TEMPO.CO, Jakarta - Ketua Gabungan Pengusaha Kelapa Sawit Indonesia (GAPKI) Eddy Martono merespons potensi kenaikan nilai minyak kelapa sawit atau crude palm oil (CPO) di tengah stagnasi produktivitas sawit nasional.
Eddy mengatakan, industri menyadari bahwa produksi sawit tidak dalam kondisi nan prima. Oleh lantaran itu, mereka berambisi pemerintah baru dapat memacu program peremajaan sawit rakyat (PSR) untuk mengatasi persoalan ini.
“Utamanya segera menghilangkan hambatan-hambatan nan terjadi pada program PSR,” ujar Eddy saat ditemui setelah gelaran 20th Indonesian Palm Oil Conference and 2025 Price Outlook (IPOC 2024), Jumat, 8 November 2024, di Nusa Dua, Bali.
Eddy menyebut, program replanting dalam PSR ini menjadi kunci utama untuk meningkatkan produktivitas sawit. Sebab, menurut dia, program lain seperti intensifikasi sawit tidak bakal melangkah maksimal dengan tanaman sawit nan sudah tua.
“Dia (sawit) seperti manusia, lah.
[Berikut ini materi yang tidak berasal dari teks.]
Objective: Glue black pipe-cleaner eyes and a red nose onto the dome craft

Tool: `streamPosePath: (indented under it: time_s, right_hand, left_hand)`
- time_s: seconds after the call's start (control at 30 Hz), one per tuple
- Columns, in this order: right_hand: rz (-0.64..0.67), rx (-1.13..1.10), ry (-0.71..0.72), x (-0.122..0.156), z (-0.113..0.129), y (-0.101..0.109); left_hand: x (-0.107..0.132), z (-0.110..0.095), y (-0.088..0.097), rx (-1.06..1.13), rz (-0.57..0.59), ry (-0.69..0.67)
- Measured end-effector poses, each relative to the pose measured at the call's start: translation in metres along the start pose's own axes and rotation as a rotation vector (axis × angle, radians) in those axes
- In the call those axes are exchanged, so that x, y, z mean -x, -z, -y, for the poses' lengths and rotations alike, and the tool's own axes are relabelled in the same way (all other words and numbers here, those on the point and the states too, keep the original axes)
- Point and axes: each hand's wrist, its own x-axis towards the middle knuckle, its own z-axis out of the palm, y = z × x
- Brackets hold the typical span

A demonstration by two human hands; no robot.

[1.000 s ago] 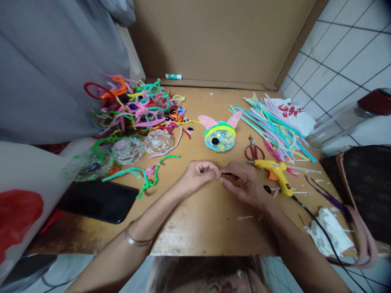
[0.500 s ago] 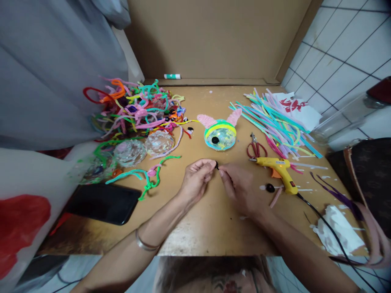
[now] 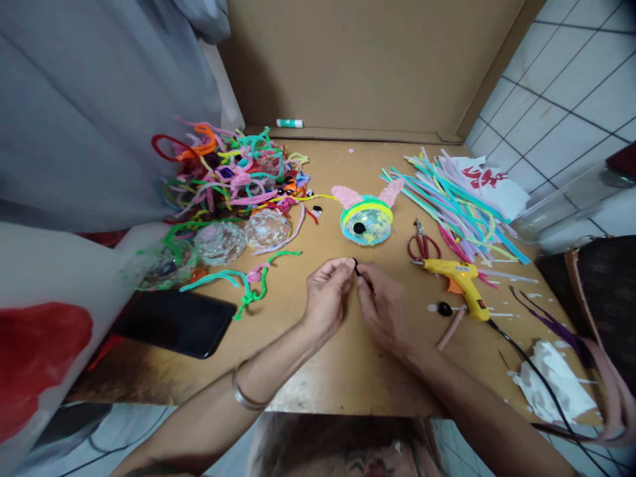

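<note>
My left hand and my right hand meet over the middle of the wooden table. Both pinch a small black pipe-cleaner piece between their fingertips. Just beyond them sits a clear dome craft ringed in yellow and teal, with two pink ears and a black spot. A yellow glue gun lies to the right of my right hand, with red scissors beside it.
A tangled heap of coloured pipe cleaners and clear domes lie at the left. Straight pipe cleaners fan out at the right. A black phone lies front left. A cardboard wall backs the table; crumpled tissue front right.
The black piece, stretched out between my hands a second ago, is now bunched small at the fingertips. My hands have drawn closer together.
</note>
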Motion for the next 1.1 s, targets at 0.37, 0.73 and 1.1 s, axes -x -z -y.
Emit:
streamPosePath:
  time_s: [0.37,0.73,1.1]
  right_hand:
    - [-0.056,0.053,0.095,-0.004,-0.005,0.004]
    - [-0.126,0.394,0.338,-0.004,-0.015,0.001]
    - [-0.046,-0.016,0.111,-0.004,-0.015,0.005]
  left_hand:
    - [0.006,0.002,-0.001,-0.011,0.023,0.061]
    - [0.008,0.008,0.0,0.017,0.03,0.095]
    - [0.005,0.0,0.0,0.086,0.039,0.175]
Kalau sudah tua, mau dikasih apa, ya kemampuannya segitu. Oleh lantaran itu, kudu diganti dengan tanaman nan baru, dengan bibit nan bagus,” kata dia.
Selain itu, Eddy juga menyampaikan, prediksi kenaikan nilai CPO ini juga dilandasi oleh kurangnya pasokan minyak nabati lain seperti minyak kedelai dan kembang mentari di tengah produktivitas sawit nan stagnan.
“Ada kekeringan nan menyebabkan panen kedelai da kembang mentari tidak sebaik di awal tahun, ini nan menyebabkan mereka prediksi nilai tetap tinggi,” kata dia.
Sebelumnya, nilai minyak sawit alias crude palm oil (CPO) diprediksi tetap bakal meningkat tahun depan. Direktor Godrej International Ltd Dorab Mistry mengatakan, proyeksi nilai CPO pada bursa Malaysia berpotensi mencapai RM 5.000 hingga bulan Juni 2025.
“Saya pikir, nilai ini tetap bisa menembus nilai tertinggi. Oleh lantaran itu, kita kudu bersiap-siap untuk nilai nan lebih tinggi,” ujarnya.
Senada dengan nan disampaikan Dorab, Managing Director Transgraph Consulting Pvt Ltd. Nagaraj Meda mengatakan, nilai CPO dapat menembus RM 5.400 per metrik ton pada tiga bulan pertama tahun depan.
“Kami memprediksi, nilai pada bulan Maret bakal mencapai 5.400 ringgit per metrik ton pada tiga bulan pertama 2025,” kata dia.
Meda menyebut, nomor ini diproyeksi tetap stagnan alias menurun pada bulan-bulan selanjutnya. Namun, kata dia, nilai ini juga bakal berjuntai pada produktivitas kelapa sawit ke depan.